WORK TO BE COMPLETED
Starting at the line that contains "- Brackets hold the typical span", repeat each line exactly until the records end, keeping both the first and the last.
________
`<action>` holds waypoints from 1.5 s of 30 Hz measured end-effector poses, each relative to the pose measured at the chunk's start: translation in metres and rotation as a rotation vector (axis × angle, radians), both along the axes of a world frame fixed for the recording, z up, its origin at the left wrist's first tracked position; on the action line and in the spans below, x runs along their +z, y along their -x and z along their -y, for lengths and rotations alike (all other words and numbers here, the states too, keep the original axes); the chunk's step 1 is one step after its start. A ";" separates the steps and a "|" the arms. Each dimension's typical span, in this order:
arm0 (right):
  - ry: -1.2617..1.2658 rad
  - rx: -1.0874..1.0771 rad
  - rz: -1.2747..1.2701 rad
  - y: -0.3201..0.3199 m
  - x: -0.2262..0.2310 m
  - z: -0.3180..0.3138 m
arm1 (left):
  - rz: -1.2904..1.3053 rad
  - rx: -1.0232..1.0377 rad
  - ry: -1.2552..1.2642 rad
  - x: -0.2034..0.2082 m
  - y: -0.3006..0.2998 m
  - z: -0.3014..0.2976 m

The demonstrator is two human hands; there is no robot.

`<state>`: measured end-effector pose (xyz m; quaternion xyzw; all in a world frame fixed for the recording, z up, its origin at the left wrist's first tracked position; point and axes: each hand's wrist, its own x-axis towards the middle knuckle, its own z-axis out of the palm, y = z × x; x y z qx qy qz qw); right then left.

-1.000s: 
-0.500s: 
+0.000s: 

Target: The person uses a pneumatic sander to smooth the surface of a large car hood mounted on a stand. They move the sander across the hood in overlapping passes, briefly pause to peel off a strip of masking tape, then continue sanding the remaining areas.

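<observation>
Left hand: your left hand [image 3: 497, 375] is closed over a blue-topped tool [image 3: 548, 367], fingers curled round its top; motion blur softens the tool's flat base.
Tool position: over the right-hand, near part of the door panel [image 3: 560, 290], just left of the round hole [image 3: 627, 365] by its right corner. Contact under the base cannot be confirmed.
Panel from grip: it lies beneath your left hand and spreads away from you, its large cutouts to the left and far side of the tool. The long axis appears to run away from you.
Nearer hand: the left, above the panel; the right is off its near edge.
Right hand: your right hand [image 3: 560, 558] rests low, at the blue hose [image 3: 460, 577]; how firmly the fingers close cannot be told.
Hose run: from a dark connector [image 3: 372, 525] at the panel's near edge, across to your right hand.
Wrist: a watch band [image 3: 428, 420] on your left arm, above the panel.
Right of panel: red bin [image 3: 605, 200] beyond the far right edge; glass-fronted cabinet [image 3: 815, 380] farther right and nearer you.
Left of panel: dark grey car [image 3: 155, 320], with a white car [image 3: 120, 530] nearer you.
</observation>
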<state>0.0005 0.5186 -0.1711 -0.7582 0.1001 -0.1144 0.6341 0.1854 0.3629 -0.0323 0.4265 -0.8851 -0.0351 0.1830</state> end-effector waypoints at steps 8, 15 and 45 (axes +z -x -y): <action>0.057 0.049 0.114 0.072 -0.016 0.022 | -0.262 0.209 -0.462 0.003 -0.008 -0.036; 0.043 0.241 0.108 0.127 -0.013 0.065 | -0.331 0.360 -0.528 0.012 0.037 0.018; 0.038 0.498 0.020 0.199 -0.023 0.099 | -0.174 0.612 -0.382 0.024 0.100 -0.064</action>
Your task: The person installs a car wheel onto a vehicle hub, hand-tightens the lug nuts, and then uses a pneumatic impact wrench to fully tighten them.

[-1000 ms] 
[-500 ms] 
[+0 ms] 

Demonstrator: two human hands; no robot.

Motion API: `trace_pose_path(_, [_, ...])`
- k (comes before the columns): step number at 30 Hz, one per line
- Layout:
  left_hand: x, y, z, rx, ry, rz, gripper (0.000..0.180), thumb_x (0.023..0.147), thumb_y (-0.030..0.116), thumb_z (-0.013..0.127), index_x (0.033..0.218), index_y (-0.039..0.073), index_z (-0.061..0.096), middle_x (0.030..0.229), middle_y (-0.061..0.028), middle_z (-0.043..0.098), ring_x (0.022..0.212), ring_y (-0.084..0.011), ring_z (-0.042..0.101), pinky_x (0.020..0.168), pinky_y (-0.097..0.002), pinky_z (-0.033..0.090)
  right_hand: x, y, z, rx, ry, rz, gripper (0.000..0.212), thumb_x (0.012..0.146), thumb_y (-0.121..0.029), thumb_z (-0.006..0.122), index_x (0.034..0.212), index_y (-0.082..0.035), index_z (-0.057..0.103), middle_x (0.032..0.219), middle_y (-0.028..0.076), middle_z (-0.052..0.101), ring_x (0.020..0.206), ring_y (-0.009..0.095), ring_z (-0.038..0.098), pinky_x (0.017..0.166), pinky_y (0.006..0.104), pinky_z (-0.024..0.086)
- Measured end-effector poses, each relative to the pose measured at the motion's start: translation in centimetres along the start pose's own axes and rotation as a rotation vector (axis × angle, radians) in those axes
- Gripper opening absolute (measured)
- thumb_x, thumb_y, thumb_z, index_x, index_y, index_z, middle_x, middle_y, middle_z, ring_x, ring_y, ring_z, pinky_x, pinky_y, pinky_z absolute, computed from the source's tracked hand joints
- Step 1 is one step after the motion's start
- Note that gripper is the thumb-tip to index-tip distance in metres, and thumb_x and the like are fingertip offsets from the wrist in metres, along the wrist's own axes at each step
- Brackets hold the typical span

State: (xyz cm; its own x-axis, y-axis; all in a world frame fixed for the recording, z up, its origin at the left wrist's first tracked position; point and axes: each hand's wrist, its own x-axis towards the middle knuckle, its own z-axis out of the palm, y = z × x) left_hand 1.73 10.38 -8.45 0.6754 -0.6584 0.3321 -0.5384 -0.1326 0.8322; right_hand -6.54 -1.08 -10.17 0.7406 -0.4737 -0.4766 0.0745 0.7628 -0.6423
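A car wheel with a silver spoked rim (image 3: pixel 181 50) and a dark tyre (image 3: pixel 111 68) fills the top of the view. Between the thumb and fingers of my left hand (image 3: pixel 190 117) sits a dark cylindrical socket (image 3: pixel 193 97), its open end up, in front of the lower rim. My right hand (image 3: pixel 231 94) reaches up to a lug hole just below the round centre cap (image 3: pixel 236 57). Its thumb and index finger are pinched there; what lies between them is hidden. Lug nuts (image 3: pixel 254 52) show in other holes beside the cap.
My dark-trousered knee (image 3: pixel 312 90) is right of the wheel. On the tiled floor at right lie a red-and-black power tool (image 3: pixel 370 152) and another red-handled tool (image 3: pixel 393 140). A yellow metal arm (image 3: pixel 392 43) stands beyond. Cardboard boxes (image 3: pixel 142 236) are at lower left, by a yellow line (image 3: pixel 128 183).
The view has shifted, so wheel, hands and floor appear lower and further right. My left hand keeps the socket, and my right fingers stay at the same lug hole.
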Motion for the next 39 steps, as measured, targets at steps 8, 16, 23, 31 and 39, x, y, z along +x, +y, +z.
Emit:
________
EXERCISE OUTPUT
- Brackets hold the typical span

State: (xyz cm; its own x-axis, y-axis; all in a world frame fixed for the recording, z up, its origin at the left wrist's first tracked position; point and axes: each hand's wrist, its own x-axis towards the middle knuckle, its own z-axis out of the palm, y = z × x) left_hand 1.73 10.38 -8.45 0.6754 -0.6584 0.3321 -0.5384 -0.1326 0.8322; right_hand -6.54 -1.08 -10.17 0.7406 -0.4737 -0.4766 0.0745 0.7628 -0.6423
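A car wheel with a silver spoked rim (image 3: pixel 181 50) and a dark tyre (image 3: pixel 111 68) fills the top of the view. Between the thumb and fingers of my left hand (image 3: pixel 190 117) sits a dark cylindrical socket (image 3: pixel 193 97), its open end up, in front of the lower rim. My right hand (image 3: pixel 231 94) reaches up to a lug hole just below the round centre cap (image 3: pixel 236 57). Its thumb and index finger are pinched there; what lies between them is hidden. Lug nuts (image 3: pixel 254 52) show in other holes beside the cap.
My dark-trousered knee (image 3: pixel 312 90) is right of the wheel. On the tiled floor at right lie a red-and-black power tool (image 3: pixel 370 152) and another red-handled tool (image 3: pixel 393 140). A yellow metal arm (image 3: pixel 392 43) stands beyond. Cardboard boxes (image 3: pixel 142 236) are at lower left, by a yellow line (image 3: pixel 128 183).
The view has shifted, so wheel, hands and floor appear lower and further right. My left hand keeps the socket, and my right fingers stay at the same lug hole.
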Motion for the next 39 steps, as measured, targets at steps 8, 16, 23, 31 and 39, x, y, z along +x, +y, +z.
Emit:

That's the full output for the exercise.